That night, she hid in the shadows as he kiled. The man begged for his life, but it did not stop Lucius. He killed with a cold, implacable efficiency she found alluring. When he was finished, they Apparated back to the room. He gave her the diamonds and she wore them while he fucked her, against the door that leads out to the balcony. The lights of Venice were spread out before her; all she saw was his reflection in the glass, eyes as cold and hard as the stones that adorn her neck. He grasped her throat-there was blood on his hands, and it left a stain when he pulled away.
Narcissa still has the necklace, but no longer is the small red stain there but she pretends sometimes that she can still see it. She wore it to his trial, smiling as she stroked the same stone that had been marked with the blood of his victim. When they had returned to Malfoy Manor after his release, he had taken her against the door, the diamonds around her neck, as he had in Venice.
In the next picture, she is wearing sapphires, and they are standing on the Academia Bridge. He is impeccably dressed; hair tied back, unsmiling, with a hand resting lightly on her waist. She is turned toward him, fingers resting lightly on his chest. It is the most intimate picture they have ever taken. A careful observer will see his slate eyes flicker down towards the necklace of cool blue stones around her elegant neck.
The night before the picture was taken, she watched with bated breath as he first tortured the man, asking in a chilling tone for the information their Lord sought.
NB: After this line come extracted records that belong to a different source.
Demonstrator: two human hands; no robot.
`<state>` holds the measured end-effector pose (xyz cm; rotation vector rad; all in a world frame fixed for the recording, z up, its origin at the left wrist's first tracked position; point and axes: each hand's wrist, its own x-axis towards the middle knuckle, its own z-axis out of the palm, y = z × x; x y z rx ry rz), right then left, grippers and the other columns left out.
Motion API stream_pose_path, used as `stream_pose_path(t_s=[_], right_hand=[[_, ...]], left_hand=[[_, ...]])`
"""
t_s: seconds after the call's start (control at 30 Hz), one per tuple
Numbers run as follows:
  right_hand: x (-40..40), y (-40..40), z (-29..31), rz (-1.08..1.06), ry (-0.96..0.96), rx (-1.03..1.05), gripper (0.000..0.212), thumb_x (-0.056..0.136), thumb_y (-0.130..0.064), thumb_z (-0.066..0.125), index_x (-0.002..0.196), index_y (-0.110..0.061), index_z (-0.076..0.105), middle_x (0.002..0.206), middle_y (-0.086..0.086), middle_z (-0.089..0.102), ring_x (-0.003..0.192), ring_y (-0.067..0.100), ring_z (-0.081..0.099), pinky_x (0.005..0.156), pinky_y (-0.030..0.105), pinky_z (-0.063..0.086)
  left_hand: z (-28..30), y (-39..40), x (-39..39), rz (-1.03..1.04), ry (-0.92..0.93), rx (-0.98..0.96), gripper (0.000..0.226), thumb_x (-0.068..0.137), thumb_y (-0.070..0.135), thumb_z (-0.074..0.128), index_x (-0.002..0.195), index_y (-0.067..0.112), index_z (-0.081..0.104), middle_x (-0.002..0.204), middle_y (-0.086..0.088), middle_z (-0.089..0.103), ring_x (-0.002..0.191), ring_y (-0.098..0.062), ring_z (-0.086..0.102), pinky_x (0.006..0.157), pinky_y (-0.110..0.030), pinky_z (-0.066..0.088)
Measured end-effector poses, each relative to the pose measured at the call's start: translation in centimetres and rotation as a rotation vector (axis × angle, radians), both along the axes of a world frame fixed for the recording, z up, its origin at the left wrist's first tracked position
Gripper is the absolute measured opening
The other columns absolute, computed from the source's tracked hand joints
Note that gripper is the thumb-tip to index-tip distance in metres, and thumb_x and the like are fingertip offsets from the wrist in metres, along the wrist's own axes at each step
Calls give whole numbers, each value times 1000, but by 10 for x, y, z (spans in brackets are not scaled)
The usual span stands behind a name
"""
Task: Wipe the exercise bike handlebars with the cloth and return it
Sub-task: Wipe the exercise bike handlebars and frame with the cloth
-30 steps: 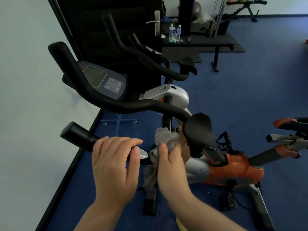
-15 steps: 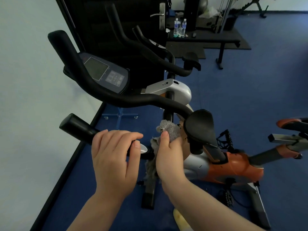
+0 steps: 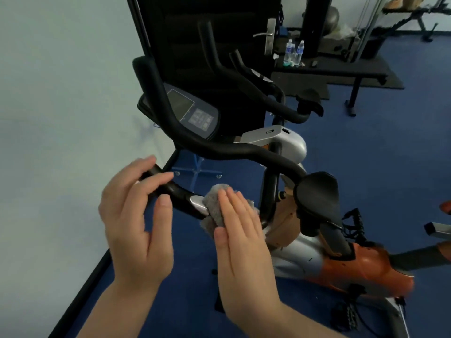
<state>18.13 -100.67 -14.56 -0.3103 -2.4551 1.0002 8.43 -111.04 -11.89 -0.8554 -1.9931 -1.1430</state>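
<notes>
Head view shows the cloth (image 3: 216,206), grey and fluffy, bunched up on the near handlebar (image 3: 178,191), right next to the shiny silver patch (image 3: 198,203) on that bar; the right hand (image 3: 240,230) lies flat on top of it with straight fingers, pressing it onto the bar and not curling round it; the left hand (image 3: 136,215) is just to the left, fingers loose and spread, fingertips touching the black grip, holding nothing tight.

I think the cloth is soft and light and will squash and fold any way you push it; it could slip off a round bar, so it seems best to wrap it round the bar with the fingers, or pinch it by the floppy corner hanging under the bar.

The bar is hard, smooth and round; it ends close to the left hand, near the pale wall (image 3: 61,118); to the right it bends up into the post (image 3: 269,191) by the black pad (image 3: 317,193), so that side is tight. The long upper handlebar (image 3: 219,148) curves above, past the screen (image 3: 188,109); blue floor (image 3: 390,154) lies open to the right.
</notes>
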Motion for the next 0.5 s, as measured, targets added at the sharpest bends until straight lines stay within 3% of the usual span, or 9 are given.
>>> stream_pose_path(t_s=[0.07, 0.17, 0.2, 0.3, 0.37, 0.5], right_hand=[[2, 14, 7, 167, -50, 78, 58, 99, -29, 34, 145, -44, 2, 150, -33, -3, 138, -12, -7, 113, 12, -4], [6, 45, 16, 248, -172, 212, 62, 97, -43, 34, 143, -49, -7, 151, -33, 3, 137, -10, 12, 112, 12, 16], [6, 48, 18, 228, -189, 254, 62, 94, -47, 30, 145, -46, -4, 151, -29, 15, 134, -5, 25, 108, 14, 26], [-2, 37, 18, 137, -240, 379, 62, 88, -45, 37, 145, -20, 35, 127, -6, 59, 105, 11, 62, 82, 22, 53], [-9, 28, 20, 82, -212, 447, 60, 86, -44, 41, 137, -13, 47, 111, -3, 66, 89, 13, 67, 68, 23, 57], [-29, 18, 30, 56, -183, 517, 55, 89, -46, 41, 132, -13, 53, 98, -4, 67, 76, 11, 66, 51, 20, 51]], left_hand=[[4, -1, -2, 8, -24, 17, 30, 92, 10, 44, 118, 4, 59, 136, -6, 46, 134, -13, 38, 110, -30, 29], [6, -3, -4, -22, -126, 41, 36, 93, 13, 43, 127, 6, 54, 140, -2, 45, 135, -17, 39, 111, -24, 29], [6, -4, -4, -20, -161, 57, 37, 93, 15, 43, 129, 8, 52, 141, -1, 45, 135, -15, 40, 110, -21, 29], [3, -7, -1, -27, -268, 122, 39, 94, 20, 40, 132, 17, 49, 139, 9, 47, 134, -11, 41, 107, -16, 30], [-1, -10, 3, -39, -312, 149, 39, 95, 24, 38, 133, 20, 48, 136, 19, 49, 132, -8, 44, 104, -14, 32], [-8, -11, 6, -43, -349, 153, 43, 97, 26, 36, 139, 20, 45, 140, 19, 48, 133, -9, 44, 103, -15, 35]])
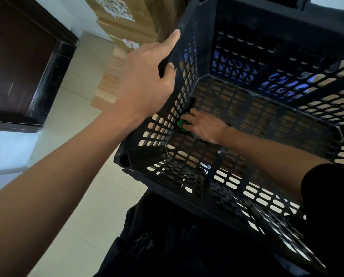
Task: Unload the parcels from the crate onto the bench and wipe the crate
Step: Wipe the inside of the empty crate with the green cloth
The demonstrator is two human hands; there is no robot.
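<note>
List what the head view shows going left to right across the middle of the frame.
Dark door → pale tiled floor → left hand gripping the black crate's rim → green cloth → right hand pressing it against the crate's inner corner → crate's slotted right wall.

1. We see the crate (247,108) as black perforated plastic, matt and scuffed.
2. We see a green cloth (182,124), soft and crumpled.
3. Floor tiles (83,196) look smooth, faintly glossy.
4. Boxes (127,23) look like brown cardboard.
</note>
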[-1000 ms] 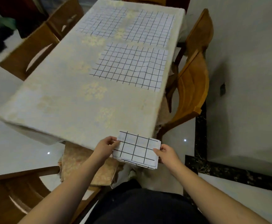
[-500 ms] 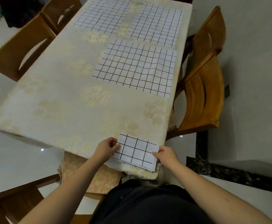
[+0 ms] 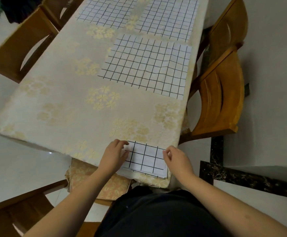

Lucius did not break a sweat, standing still and pointing his wand at his victim, a sneer of cold command on his face. When the light hit the mask, he looked like an angel of death-and that was what he was. When the man lay dead, Narcissa’s heart beat like a Carnivale drum, and Lucius stared down at the corpse. When he raised his head, she saw his eyes gleaming in the white holes of his mask, and she lifted her hand to him in supplication.
He took her against the railing of the bridge, fast and furious, his body pounding into hers, and his voice dark in her ear. He left his mask on, although she tore at his hood to entwine her elegant fingers in the long strands of his white blond hair, and gloryied in his moan as she pulled sharply. When they were finished, they tossed the body in the dark waters of the canal, and the next day he bought her the sapphires, and they shared an intimate smile at the jewelers, tinged with darkness and death. Lucius smiled at her as he handed the Galleons to the man behind the counter.
In the next picture, they are in front of Campo San Giacomo, and she is idly playing with a strand of rubies fastened around her neck. There are pigeons that she scowls at every now and then, and he is looking away from her into the sky above them, a sky as grey as his eyes with clouds that hang low, delete and heavy with rain. He looks concerned. They do not touch each other in the picture.
He was so effortlessly beautiful in those moments, and it was like a dance. The way he circled them, the way his voice deepened and cooled, the way humanity slipped away and left him an empty, soulless killer. She found she was aroused by him in those moments, when his eyes would slip to her and she would shiver under his icy gaze. He had killed for her before-she would see her engagement ring and remember how he had killed the Muggle woman for it because she had desired it.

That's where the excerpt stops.